Arteta merece sérios créditos aqui. Ele montou o Arsenal para explorar a linha alta do Liverpool, instruindo Gabriel Martinelli e Saka a ficarem abertos e esticarem o jogo. O primeiro gol foi um resultado direto dessa estratégia. Mas nem tudo foi tranquilo. O Liverpool, como sempre faz, encontrou um caminho de volta. Um momento de brilho individual de Mohamed Salah, cortando pela direita e chutando de pé esquerdo, passando por David Raya aos 42 minutos, empatou o jogo pouco antes do intervalo. Você pensou: 'Aqui vamos nós, os campeões eleitos estão acordando.'
A questão é que o Arsenal não desmoronou. Eles voltaram para o segundo tempo com vigor renovado. O ponto de virada, e o que estou chamando de momento em que a corrida pelo título realmente mudou, veio aos 68 minutos. Uma bola longa por cima de William Saliba encontrou Martinelli, que superou Joe Gomez e finalizou friamente para Alisson Becker para o gol da vitória. Gomez teve uma noite difícil, lutando com o ritmo e a objetividade de Martinelli. O meio-campo do Liverpool, geralmente tão hábil em proteger a defesa, parecia exposto. Trent Alexander-Arnold, embora contribuindo ofensivamente, muitas vezes foi pego alto no campo, deixando muitos espaços para os pontas do Arsenal explorarem.
Os ajustes táticos de Klopp pareceram um pouco reativos. A entrada de Darwin Núñez e Harvey Elliott aos 75 minutos adicionou algum ímpeto ofensivo, mas parecia mais uma perseguição ao jogo do que um controle. O Liverpool teve 18 chutes contra 10 do Arsenal, mas apenas 5 foram no alvo, em comparação com 6 do Arsenal. Isso conta uma história: o Arsenal foi mais clínico quando importava. Salah e Luis Díaz, geralmente tão incisivos, se viram cercados, incapazes de se conectar efetivamente no terço final.
Meu Homem do Jogo tem que ser Gabriel Martinelli. Sua energia implacável, sua disposição de correr para cima dos defensores e aquele gol decisivo o tornam o destaque. Saka também foi excelente, e Rice fez outra atuação dominante no meio-campo, ditando o ritmo e desarmando jogadas. Para o Liverpool, o gol de Salah foi um lampejo de brilho, mas ele operou em grande parte isolado.
Então, o que isso significa? Para o Arsenal, isso dá nova vida à sua temporada. Eles estão agora apenas dois pontos atrás do Liverpool na tabela, com o Manchester City à espreita apenas um ponto atrás, com um jogo a menos. Esta vitória proporciona um enorme impulso psicológico e sugere que eles podem ter a força mental necessária para uma disputa de título, algo que muitos duvidaram após sua queda no meio da temporada. Seu próximo jogo contra o Brighton fora de casa será outro teste de sua consistência.
Para o Liverpool, este é um golpe significativo. Eles perderam pontos em um jogo que se esperava que vencessem, e isso abre a porta para o City.
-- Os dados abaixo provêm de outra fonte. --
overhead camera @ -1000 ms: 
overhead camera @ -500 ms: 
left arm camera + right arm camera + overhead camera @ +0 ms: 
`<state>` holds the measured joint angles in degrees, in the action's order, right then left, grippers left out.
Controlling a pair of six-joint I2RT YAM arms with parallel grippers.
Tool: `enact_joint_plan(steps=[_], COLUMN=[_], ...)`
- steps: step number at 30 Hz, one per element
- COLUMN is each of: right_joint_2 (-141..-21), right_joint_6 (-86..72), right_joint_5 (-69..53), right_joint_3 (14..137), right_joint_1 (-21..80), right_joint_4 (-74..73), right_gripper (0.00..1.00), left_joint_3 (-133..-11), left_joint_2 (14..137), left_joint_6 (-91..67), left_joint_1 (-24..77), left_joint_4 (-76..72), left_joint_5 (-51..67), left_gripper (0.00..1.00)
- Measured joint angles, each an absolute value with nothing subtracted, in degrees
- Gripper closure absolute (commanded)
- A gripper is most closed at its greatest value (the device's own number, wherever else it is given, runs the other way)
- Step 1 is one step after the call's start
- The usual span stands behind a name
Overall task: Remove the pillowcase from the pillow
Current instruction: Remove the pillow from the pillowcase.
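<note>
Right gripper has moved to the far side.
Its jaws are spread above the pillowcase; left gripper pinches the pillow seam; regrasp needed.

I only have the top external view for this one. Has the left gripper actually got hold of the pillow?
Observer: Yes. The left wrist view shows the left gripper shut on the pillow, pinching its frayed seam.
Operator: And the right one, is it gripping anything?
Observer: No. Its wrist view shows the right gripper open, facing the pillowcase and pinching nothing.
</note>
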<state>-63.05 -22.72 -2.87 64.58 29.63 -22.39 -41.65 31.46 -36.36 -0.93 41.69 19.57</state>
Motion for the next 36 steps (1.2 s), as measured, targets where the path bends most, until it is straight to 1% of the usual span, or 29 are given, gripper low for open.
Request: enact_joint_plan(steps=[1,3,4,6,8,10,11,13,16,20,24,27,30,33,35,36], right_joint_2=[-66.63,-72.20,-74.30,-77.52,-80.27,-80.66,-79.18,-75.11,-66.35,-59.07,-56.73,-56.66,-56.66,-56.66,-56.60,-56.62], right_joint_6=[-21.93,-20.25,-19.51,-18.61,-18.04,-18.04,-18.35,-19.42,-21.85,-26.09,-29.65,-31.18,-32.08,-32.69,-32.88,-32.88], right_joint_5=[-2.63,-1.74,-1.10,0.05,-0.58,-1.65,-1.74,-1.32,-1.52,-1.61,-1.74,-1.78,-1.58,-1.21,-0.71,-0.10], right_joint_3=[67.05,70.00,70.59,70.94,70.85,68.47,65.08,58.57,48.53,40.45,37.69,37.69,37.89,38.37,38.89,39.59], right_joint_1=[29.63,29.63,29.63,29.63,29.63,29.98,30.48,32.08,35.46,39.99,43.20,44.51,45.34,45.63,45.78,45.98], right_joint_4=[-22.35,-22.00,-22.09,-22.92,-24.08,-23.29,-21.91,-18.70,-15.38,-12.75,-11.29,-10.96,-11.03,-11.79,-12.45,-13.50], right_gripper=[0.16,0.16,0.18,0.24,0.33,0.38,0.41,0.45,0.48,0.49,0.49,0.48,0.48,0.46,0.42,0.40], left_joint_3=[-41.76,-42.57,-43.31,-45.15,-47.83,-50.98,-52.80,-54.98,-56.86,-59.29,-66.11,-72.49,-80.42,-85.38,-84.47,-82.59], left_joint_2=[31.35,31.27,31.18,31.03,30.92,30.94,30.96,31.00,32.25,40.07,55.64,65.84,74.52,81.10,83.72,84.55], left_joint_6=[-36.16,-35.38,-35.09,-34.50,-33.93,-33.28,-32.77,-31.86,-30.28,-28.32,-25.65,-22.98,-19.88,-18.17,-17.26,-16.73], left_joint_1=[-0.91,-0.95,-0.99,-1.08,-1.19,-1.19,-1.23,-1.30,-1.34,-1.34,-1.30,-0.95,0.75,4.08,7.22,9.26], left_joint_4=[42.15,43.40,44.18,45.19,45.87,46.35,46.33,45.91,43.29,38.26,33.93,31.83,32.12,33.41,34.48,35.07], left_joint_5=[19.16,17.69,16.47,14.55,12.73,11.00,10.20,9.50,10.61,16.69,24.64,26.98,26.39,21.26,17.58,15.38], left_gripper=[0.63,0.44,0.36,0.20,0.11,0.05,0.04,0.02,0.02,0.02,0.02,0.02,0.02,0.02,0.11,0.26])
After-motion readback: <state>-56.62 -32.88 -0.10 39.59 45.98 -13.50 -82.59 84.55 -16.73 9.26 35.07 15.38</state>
De repente, a pressão está sobre eles. Perder para um rival direto, especialmente um que tem lutado por consistência, vai doer. Klopp precisa reunir suas tropas rapidamente, com uma difícil viagem fora de casa para o Aston Villa se aproximando. O Villa não é fácil em casa, e se o Liverpool não se ajustar defensivamente, eles podem perder mais pontos. Este resultado, francamente, torna a corrida pelo título uma corrida de três cavalos, e eu não ficaria surpreso se o Manchester City, com sua experiência, agora se tornasse o favorito para levantar o troféu em maio.